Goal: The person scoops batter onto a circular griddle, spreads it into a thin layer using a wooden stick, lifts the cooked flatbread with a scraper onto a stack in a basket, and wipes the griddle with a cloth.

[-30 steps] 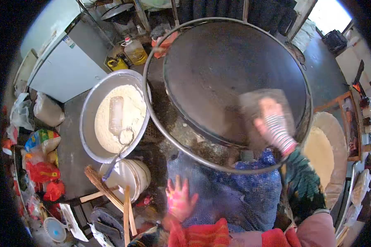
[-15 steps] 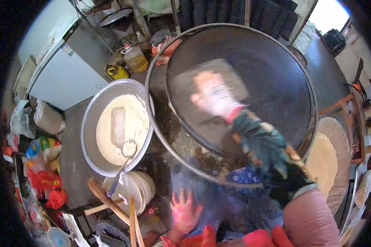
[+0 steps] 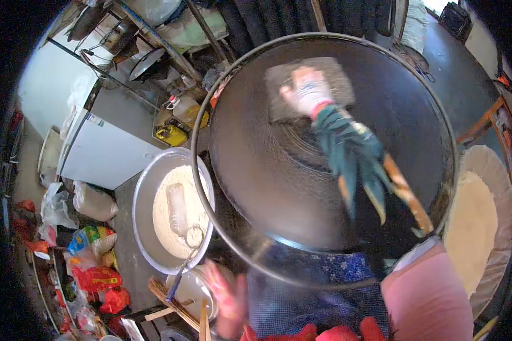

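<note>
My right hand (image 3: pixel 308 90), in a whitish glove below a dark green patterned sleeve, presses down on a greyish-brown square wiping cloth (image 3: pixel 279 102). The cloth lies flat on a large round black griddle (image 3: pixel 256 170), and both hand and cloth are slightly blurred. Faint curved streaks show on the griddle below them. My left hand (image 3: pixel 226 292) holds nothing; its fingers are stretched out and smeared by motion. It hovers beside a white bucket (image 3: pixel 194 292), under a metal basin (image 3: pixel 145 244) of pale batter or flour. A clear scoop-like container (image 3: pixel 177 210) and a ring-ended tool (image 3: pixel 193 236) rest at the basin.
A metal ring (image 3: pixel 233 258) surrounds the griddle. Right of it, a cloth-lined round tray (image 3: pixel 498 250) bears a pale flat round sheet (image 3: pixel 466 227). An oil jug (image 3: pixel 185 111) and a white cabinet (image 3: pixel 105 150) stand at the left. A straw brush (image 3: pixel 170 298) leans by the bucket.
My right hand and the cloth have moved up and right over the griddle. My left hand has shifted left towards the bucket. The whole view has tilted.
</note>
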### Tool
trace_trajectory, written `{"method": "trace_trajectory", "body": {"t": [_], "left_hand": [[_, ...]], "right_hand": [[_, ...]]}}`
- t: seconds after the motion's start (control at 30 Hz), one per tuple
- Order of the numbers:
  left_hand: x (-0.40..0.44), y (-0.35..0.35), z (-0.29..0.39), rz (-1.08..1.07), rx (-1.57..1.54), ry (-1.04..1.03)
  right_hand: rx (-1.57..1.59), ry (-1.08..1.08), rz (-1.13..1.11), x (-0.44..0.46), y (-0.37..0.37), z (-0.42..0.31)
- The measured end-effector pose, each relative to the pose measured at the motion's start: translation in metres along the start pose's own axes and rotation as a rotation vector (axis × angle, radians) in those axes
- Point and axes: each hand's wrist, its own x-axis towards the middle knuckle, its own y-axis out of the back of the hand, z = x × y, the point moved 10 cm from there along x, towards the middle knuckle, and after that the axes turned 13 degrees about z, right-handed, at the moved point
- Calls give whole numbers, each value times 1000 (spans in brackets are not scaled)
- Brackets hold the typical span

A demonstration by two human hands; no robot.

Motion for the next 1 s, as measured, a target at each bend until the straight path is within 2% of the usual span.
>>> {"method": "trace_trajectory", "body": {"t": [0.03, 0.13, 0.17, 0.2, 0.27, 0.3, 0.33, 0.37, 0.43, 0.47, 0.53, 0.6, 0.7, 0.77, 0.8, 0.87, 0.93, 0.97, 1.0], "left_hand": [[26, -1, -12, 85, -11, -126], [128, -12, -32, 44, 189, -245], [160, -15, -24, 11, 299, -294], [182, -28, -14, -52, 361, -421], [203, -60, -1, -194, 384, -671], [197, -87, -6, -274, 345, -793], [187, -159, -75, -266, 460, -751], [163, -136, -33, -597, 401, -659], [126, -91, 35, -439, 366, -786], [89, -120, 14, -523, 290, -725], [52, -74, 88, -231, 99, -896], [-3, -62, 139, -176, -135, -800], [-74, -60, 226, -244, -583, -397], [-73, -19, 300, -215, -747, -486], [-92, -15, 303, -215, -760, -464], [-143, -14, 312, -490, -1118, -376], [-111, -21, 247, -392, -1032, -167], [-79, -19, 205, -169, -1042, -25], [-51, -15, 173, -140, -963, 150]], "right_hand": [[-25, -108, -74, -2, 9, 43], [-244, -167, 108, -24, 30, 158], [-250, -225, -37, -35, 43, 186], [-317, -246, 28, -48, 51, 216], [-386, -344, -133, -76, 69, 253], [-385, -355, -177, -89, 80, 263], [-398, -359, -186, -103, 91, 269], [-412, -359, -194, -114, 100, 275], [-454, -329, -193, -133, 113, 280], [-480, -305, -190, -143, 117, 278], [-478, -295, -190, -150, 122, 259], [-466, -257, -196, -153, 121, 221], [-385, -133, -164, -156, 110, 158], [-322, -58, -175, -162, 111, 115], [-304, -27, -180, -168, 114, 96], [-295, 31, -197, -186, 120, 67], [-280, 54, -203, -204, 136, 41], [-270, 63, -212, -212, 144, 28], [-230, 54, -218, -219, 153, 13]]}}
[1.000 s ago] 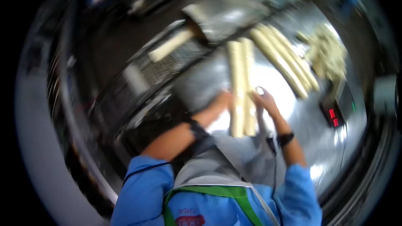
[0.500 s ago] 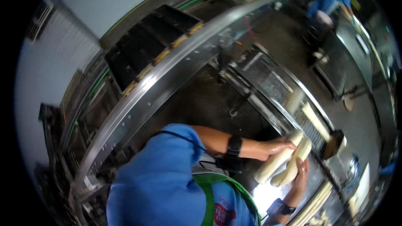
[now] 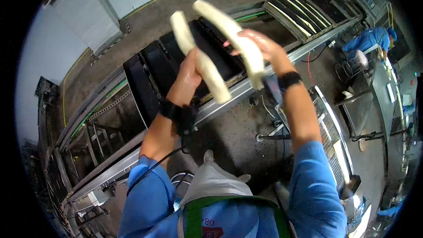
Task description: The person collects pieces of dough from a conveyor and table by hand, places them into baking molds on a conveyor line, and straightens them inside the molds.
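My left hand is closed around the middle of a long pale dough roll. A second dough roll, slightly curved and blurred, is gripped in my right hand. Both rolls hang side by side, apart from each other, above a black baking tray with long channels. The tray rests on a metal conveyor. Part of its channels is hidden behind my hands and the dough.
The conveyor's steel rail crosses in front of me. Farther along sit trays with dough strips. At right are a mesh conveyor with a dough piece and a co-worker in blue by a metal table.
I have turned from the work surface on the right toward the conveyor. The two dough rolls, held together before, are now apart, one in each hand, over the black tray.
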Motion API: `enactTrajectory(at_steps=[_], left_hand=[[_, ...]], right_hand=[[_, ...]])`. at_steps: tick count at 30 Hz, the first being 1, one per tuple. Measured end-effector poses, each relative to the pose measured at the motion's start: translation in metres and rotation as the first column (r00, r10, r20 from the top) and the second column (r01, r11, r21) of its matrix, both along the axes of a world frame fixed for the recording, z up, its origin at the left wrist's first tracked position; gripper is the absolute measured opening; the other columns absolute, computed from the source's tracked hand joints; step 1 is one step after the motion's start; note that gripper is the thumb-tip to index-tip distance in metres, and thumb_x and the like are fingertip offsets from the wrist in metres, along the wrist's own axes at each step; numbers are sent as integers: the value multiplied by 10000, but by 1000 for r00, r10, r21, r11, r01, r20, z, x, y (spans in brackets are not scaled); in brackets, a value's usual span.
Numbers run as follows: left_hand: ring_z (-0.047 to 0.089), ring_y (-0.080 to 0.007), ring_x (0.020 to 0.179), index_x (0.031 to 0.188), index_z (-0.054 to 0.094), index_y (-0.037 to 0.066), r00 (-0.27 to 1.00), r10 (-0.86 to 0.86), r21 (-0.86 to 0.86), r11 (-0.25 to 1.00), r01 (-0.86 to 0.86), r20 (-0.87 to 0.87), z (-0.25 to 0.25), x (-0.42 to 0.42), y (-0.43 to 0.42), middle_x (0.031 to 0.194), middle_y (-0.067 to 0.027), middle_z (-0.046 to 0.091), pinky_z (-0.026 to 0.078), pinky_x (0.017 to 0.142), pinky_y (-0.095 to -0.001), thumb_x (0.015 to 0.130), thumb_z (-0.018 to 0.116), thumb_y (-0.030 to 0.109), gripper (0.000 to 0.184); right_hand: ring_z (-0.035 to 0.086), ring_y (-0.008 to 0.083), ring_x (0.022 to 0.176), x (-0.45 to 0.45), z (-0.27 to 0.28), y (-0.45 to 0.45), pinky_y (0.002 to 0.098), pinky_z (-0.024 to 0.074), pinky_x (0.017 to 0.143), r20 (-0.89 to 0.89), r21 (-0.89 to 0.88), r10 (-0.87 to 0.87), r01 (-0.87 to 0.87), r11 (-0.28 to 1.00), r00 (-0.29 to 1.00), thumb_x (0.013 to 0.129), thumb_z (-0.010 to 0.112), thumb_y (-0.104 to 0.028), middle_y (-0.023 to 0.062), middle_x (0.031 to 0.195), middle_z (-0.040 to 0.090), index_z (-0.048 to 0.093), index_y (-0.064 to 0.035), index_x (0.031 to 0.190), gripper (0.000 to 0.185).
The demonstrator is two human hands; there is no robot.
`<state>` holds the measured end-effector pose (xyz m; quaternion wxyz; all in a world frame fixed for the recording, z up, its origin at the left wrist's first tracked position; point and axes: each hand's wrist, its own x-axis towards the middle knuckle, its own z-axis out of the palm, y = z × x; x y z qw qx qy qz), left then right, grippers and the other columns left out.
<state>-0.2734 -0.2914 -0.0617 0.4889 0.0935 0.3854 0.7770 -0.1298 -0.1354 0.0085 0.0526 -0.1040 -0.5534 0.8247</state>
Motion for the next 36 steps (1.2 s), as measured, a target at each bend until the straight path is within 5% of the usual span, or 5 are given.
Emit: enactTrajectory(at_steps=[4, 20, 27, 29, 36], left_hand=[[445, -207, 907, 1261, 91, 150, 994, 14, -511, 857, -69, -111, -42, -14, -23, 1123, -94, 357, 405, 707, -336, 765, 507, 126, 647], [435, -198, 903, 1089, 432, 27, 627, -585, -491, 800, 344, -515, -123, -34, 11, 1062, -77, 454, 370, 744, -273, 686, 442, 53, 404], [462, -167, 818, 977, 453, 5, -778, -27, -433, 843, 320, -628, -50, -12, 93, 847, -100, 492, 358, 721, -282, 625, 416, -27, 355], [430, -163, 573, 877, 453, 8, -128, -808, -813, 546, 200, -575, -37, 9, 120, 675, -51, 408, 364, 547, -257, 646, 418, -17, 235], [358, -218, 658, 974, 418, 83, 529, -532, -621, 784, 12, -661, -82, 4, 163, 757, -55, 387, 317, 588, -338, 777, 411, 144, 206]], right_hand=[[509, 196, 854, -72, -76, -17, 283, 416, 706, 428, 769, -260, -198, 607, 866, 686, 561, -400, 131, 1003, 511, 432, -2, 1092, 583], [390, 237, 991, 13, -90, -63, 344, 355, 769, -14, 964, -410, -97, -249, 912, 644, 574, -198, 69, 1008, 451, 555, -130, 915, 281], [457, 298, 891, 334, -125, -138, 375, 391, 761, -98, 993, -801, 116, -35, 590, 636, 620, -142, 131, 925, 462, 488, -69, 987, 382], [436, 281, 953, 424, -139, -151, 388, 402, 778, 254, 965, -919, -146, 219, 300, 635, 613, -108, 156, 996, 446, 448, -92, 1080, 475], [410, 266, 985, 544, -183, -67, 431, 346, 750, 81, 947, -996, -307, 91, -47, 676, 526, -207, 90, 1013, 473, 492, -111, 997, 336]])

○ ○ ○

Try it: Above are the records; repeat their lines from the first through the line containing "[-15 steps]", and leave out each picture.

Completed task:
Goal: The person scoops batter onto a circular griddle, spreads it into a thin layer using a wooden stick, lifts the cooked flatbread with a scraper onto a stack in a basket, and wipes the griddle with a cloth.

[-30 steps] 
[-15 steps] 

This is the complete answer to the exercise.